■ Task goal: Set down the listing below verbatim, but only from its first line through the line containing "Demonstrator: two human".
─── Supplied information ───
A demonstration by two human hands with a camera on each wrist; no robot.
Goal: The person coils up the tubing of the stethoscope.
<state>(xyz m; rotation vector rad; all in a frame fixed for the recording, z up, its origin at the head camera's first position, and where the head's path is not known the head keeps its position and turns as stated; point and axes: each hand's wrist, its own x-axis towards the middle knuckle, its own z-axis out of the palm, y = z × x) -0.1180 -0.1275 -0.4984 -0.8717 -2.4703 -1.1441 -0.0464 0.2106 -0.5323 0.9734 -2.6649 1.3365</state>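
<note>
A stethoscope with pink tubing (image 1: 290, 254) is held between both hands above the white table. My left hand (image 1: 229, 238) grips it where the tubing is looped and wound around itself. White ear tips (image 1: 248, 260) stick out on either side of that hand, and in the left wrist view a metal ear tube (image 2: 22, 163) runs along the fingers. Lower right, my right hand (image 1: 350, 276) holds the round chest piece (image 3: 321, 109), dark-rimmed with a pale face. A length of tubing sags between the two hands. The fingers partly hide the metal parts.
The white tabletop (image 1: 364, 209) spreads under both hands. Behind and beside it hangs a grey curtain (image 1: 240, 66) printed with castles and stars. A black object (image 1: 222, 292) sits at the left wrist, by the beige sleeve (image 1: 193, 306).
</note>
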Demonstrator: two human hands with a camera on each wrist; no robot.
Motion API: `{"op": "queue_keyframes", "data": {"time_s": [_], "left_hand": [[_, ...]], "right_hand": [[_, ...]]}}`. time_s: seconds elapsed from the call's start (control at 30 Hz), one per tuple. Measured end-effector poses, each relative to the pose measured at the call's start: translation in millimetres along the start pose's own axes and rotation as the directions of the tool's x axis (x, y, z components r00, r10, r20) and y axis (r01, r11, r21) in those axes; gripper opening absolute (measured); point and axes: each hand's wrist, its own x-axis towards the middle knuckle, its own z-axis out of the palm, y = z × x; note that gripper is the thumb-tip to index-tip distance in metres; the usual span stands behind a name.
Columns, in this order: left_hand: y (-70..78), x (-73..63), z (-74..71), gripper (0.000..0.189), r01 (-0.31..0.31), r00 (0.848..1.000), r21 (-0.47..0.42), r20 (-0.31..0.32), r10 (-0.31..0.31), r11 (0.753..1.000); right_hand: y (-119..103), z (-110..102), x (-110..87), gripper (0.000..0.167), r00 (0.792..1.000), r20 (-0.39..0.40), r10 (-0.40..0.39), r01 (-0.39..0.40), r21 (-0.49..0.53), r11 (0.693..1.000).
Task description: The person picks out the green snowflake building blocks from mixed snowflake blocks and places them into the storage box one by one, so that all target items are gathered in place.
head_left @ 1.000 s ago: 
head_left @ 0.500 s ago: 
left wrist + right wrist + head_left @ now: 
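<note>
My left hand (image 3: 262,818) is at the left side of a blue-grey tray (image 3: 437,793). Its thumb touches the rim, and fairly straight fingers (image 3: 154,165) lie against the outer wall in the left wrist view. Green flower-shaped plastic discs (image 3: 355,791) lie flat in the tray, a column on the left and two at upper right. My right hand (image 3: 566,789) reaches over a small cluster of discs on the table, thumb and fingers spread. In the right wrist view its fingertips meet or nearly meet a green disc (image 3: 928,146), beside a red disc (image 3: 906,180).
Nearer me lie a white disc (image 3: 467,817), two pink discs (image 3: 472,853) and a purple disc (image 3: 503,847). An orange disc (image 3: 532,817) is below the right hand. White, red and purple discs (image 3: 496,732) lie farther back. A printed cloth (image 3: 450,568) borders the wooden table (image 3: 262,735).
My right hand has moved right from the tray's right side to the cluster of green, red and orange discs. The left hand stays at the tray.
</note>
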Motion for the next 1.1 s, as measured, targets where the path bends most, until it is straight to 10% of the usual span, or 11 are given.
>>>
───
■ Completed exercise:
A demonstration by two human hands with a camera on each wrist; no robot.
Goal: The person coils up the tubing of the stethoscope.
<state>(xyz m; rotation vector rad; all in a frame fixed for the recording, z up, its origin at the head camera's first position, and where the head's path is not known the head keeps its position and turns as stated; point and axes: each hand's wrist, its own x-axis towards the middle knuckle, its own z-axis out of the palm, y = z × x) -0.1180 -0.1275 -0.4984 -0.8717 -2.4703 -1.1441 -0.0464 0.2106 -0.5323 0.9734 -2.6649 1.3365</state>
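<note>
A stethoscope with pink tubing (image 1: 290, 254) is held between both hands above the white table. My left hand (image 1: 229, 238) grips it where the tubing is looped and wound around itself. White ear tips (image 1: 248, 260) stick out on either side of that hand, and in the left wrist view a metal ear tube (image 2: 22, 163) runs along the fingers. Lower right, my right hand (image 1: 350, 276) holds the round chest piece (image 3: 321, 109), dark-rimmed with a pale face. A length of tubing sags between the two hands. The fingers partly hide the metal parts.
The white tabletop (image 1: 364, 209) spreads under both hands. Behind and beside it hangs a grey curtain (image 1: 240, 66) printed with castles and stars. A black object (image 1: 222, 292) sits at the left wrist, by the beige sleeve (image 1: 193, 306).
</note>
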Demonstrator: two human hands with a camera on each wrist; no robot.

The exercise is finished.